USA: Texas governor should grant clemency to Rodney Reed

Rodney Reed has been on deathrow since 1998 © Getty Images

51-year-old black man faces execution next week despite serious doubts over his conviction before all-white jury

Case has attracted support of Rihanna, Beyoncé, Meek Mill and others

Reed’s conviction and death sentence is ‘deeply disturbing’ - Kristina Roth

Amnesty International is calling on the governor of Texas, Greg Abbott, to grant clemency to Rodney Reed, a 51-year-old black man facing execution next week despite serious doubts over his conviction before an all-white jury in 1998.

Amnesty supporters worldwide have written to the governor’s office raising concerns about Reed’s case ahead of his scheduled execution on 20 November.

Reed’s case, which has attracted high-profile support from the likes of Rihanna, Beyoncé and Meek Mill, has risen to prominence after Amnesty and others highlighted key inconsistencies in his conviction - including that forensic experts have disputed the time of death as stated at his trial, that serious questions remain over the timeline supposedly implicating Reed, and the fact that the courts in Texas have repeatedly refused requests for DNA testing of key evidence used to convict him.

Kristina Roth, Amnesty International USA’s Senior Criminal Justice Programmes Officer, said: 

“The death penalty is applied disproportionally against people of colour, and Rodney Reed’s case is a glaring example.

“It is deeply disturbing that a consensual intimate relationship between Rodney Reed, a black man, and Stacey Stites, a white woman, was conflated with an act of violence.

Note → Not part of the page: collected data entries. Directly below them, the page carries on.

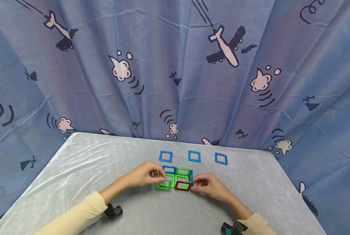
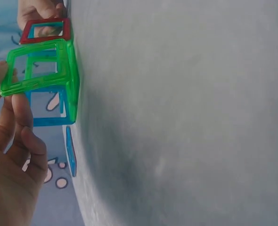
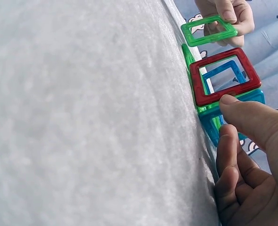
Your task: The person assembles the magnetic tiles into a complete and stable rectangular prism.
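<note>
Green plastic square (image 2: 62,60): I see the left hand (image 1: 146,174) pinch it at the near left of an open box (image 1: 174,180); the right hand (image 1: 209,186) grips the near right corner.

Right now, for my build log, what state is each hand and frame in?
Green base: flat on the table
Left hand: pinching the near green frame
Near green frame: gripped; contact with base unclear
Right hand: fingers curled, thumb on the red frame
Red frame: upright
Blue side frame: upright
Blue back frame: upright
Green back frame: upright
Three loose blue frames: lying flat
</note>
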Action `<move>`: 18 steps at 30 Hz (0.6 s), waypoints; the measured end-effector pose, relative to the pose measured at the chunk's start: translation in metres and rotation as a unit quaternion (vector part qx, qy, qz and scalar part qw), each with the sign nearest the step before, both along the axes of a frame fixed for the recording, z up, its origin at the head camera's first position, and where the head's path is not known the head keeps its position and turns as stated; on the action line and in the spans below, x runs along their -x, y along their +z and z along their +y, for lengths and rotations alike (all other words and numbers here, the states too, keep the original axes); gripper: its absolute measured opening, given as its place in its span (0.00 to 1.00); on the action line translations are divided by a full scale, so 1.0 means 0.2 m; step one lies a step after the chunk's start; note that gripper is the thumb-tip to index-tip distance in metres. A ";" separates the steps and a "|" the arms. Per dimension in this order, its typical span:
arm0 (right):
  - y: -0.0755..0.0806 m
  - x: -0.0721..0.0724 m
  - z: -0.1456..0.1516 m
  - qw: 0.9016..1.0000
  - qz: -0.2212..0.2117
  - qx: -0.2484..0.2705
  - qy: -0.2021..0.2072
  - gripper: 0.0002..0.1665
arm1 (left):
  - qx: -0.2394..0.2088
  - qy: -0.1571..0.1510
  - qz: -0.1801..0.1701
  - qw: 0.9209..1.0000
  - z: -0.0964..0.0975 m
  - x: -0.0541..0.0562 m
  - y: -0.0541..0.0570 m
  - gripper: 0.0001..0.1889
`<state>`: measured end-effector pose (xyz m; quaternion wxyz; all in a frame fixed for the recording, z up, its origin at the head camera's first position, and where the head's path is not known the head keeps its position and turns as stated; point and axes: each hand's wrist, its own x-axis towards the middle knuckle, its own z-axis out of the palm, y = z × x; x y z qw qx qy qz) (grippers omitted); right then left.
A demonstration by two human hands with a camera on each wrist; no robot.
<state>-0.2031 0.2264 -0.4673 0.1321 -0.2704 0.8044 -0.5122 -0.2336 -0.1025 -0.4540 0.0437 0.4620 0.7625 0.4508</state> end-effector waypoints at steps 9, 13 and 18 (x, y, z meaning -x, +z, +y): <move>0.00 0.00 0.00 1.000 0.006 0.000 0.001 0.06 | 0.010 0.001 -0.004 1.000 0.04 0.01 -0.01 0.02; 0.00 0.00 0.00 1.000 0.007 -0.004 -0.001 0.06 | 0.012 0.003 0.002 1.000 0.06 0.01 -0.02 0.03; 0.00 0.00 0.00 1.000 0.007 -0.006 -0.002 0.06 | 0.009 0.006 0.000 1.000 0.07 0.02 -0.04 0.03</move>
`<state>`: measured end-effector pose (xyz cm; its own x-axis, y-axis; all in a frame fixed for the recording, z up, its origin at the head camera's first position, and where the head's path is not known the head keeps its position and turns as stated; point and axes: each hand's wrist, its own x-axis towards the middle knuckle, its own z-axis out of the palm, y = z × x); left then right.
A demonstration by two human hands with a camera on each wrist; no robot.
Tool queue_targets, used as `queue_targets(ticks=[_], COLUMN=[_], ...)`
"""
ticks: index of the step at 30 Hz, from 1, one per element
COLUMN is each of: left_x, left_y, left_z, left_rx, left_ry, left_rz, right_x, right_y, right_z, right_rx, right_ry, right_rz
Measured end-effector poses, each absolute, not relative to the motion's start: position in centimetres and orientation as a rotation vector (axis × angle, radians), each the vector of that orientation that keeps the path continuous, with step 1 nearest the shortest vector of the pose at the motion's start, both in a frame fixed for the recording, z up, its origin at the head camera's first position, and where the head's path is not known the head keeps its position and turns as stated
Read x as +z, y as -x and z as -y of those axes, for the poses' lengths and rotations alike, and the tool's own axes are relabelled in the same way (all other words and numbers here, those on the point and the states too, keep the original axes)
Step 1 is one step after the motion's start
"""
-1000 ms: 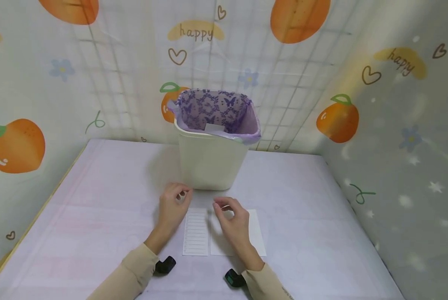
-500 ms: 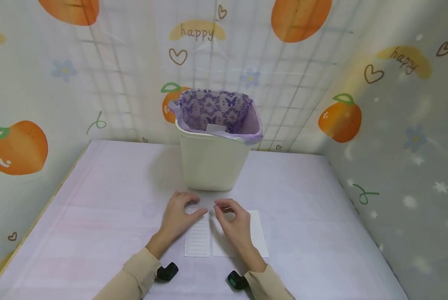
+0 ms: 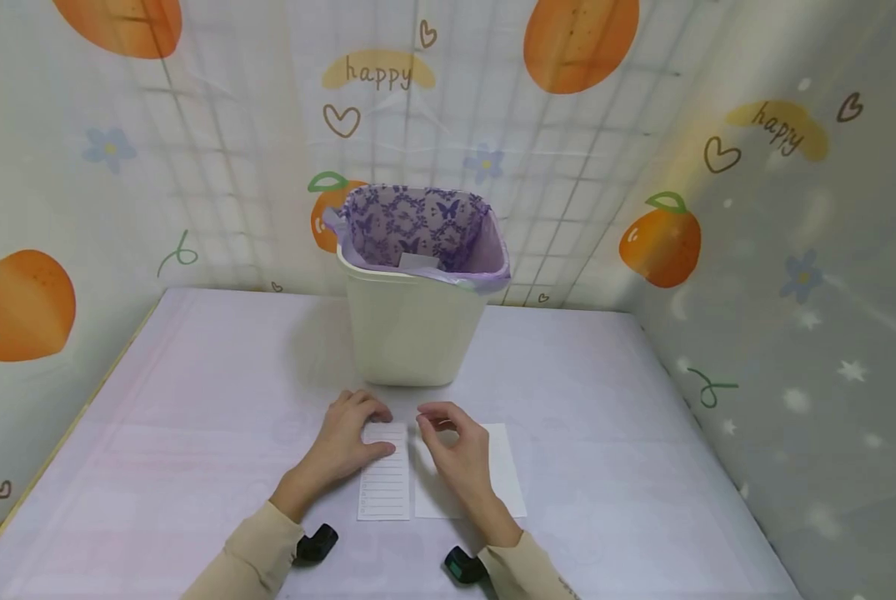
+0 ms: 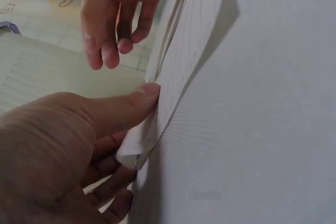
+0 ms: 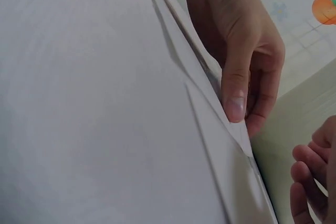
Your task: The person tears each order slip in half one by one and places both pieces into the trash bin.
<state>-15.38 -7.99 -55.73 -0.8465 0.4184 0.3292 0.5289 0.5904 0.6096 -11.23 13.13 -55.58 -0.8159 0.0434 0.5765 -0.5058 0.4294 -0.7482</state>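
Note:
A narrow lined paper slip [image 3: 384, 492] lies on the table in front of me. My left hand [image 3: 346, 437] pinches its upper part, thumb on top. In the left wrist view the slip [image 4: 184, 51] bends at that end, with fingers of the left hand [image 4: 68, 124] beneath it. Beside the slip, on its right, is a plain white sheet [image 3: 506, 479]. Over this sheet hovers my right hand [image 3: 460, 454], partly covering it. Its fingers are loosely curled and hold nothing, as the left wrist view shows of the right hand [image 4: 118, 14].
Behind the hands stands a cream waste bin [image 3: 413, 333] with a purple butterfly-patterned liner [image 3: 417, 217]. A pale piece of paper [image 3: 419, 261] shows inside it. A fabric backdrop with oranges [image 3: 661, 242] rises behind the table [image 3: 568, 417].
My left hand has opened from curled fingers, come down to the slip and taken hold of its upper part. The right hand has stayed nearly still. The head view has shifted slightly.

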Motion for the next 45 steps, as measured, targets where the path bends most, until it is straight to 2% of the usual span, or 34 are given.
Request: queue_targets(ticks=[8, 15, 27, 33, 38, 45], left_x=[-55.7, -56.2, -55.5, -55.4, -55.5, -55.4], left_y=[15.3, 15.7, 15.8, 16.0, 16.0, 15.7], left_z=[7.4, 8.3, 9.3, 9.6, 9.6, 9.0], left_rx=[-1.246, -1.489, -1.58, -1.924, -2.008, -2.263], left_ry=[0.827, 0.677, 0.788, 0.593, 0.473, 0.172], left_rz=[2.709, 2.663, 2.696, 2.581, 2.519, 2.265], right_x=[-55.8, -55.7, -55.3, -55.0, -55.0, -55.7], right_y=[11.2, 11.4, 11.1, 11.1, 11.1, 10.8], right_z=[-13.4, -13.0, -12.8, -12.9, -12.8, -12.8], right_rx=[1.379, 1.412, 1.444, 1.506, 1.493, 1.434], right_ry=[-0.351, -0.343, -0.331, -0.4, -0.443, -0.449], right_rz=[2.17, 2.216, 2.21, 2.239, 2.276, 2.379])
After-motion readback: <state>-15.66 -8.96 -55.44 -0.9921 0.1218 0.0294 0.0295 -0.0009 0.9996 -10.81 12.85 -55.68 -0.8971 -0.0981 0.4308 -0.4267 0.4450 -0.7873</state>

“Killing a person creates a murderer out of the executioner, is not justice for Stacey Stites, and deprives Rodney Reed of dignity and humanity.”

Long-running campaign

Amnesty has campaigned on Rodney Reed’s behalf since 2015, when Reed was last issued a stay of execution. In September this year, Amnesty USA’s student group in the Texas state capital Austin held a rally with Reed’s family, calling for clemency on his behalf.

International standards

International safeguards guaranteeing the rights of those facing the death penalty state that the punishment may only be imposed when the guilt of the person charged is based upon clear and convincing evidence leaving no room for an alternative explanation of the facts. This is clearly not the case with Rodney Reed.